### Your assignment
Among the entries below, take the line with "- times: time" and the line with "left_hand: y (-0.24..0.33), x", and output them and every line between them exactly, with nothing else.

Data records
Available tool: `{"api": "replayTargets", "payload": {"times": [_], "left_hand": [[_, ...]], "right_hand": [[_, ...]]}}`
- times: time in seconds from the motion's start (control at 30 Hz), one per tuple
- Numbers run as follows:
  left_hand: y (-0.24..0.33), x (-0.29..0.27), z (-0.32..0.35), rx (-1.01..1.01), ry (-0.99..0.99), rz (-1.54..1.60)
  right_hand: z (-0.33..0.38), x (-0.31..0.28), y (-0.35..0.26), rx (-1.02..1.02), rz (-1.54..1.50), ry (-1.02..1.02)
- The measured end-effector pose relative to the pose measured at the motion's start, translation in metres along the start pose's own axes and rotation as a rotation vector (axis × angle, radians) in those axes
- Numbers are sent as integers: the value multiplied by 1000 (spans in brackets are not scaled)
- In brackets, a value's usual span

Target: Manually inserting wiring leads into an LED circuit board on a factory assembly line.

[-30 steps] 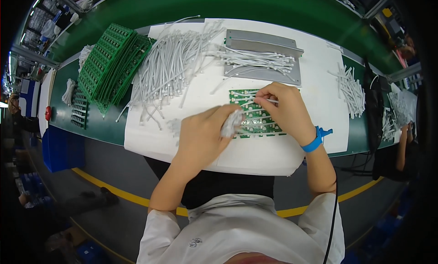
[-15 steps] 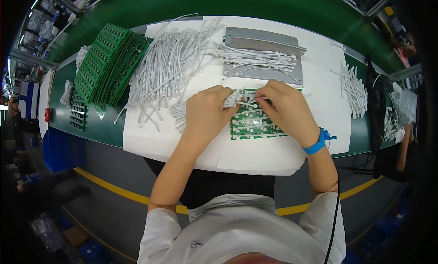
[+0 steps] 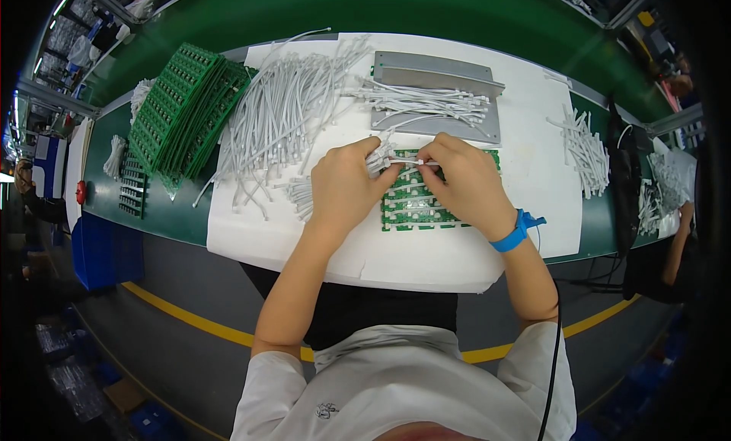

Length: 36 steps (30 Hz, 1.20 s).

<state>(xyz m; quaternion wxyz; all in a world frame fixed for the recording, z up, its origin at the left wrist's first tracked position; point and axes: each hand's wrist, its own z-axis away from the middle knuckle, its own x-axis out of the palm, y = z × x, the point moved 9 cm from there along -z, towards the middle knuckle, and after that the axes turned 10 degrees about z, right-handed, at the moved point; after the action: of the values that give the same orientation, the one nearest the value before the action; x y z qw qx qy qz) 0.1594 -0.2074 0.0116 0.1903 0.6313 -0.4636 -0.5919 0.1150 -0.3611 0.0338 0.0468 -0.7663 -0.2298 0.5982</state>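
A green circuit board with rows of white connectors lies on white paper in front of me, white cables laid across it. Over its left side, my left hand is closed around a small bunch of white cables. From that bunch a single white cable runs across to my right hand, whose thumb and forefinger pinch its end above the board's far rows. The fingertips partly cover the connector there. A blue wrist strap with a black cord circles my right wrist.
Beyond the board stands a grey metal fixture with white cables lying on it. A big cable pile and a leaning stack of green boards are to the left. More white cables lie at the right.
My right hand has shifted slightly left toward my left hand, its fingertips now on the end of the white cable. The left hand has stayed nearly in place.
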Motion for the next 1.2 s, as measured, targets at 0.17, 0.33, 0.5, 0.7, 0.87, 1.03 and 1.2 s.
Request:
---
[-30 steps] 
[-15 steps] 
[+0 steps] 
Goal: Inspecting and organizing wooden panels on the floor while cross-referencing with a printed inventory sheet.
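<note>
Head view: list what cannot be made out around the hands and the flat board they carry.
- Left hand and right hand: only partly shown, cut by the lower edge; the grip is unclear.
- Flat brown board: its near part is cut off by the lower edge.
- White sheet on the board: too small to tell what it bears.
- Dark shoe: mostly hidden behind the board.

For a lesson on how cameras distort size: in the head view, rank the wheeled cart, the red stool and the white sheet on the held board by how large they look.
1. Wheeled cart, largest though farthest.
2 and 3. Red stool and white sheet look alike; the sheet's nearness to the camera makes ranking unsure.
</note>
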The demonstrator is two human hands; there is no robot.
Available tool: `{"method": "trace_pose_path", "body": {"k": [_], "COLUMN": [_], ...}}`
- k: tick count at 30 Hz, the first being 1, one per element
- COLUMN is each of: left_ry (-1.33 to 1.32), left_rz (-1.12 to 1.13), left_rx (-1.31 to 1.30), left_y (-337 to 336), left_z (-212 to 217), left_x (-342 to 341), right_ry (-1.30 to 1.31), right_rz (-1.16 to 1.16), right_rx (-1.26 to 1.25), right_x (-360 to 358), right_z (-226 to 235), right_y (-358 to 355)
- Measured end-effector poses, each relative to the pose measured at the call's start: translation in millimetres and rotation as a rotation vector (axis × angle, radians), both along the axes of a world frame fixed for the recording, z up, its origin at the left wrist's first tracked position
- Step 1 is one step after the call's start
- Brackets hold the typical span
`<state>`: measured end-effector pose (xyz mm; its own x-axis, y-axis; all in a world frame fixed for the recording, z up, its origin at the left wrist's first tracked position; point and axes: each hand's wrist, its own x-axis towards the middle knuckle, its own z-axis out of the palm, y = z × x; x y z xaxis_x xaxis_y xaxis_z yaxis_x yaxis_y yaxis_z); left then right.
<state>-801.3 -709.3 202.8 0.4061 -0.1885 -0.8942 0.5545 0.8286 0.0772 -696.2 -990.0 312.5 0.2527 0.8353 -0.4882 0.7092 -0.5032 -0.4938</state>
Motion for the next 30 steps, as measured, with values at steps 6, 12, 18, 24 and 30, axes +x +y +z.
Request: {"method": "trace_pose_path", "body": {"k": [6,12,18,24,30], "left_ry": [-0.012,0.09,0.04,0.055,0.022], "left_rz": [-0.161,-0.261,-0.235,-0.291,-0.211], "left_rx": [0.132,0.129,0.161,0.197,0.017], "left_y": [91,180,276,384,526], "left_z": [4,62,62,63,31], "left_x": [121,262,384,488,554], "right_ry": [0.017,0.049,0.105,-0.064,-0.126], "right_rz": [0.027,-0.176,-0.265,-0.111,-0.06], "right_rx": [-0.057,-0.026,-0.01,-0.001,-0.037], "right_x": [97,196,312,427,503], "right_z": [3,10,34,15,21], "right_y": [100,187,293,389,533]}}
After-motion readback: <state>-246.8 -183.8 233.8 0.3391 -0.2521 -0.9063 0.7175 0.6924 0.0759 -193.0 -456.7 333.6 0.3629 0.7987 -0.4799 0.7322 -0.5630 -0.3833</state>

### Solution
- times: time in seconds from the motion's start (control at 30 Hz), one per tuple
- Numbers run as follows:
  left_hand: y (-0.24..0.33), x (-0.29..0.27), z (-0.32..0.35), rx (-1.01..1.01), ry (-0.99..0.99), rz (-1.54..1.60)

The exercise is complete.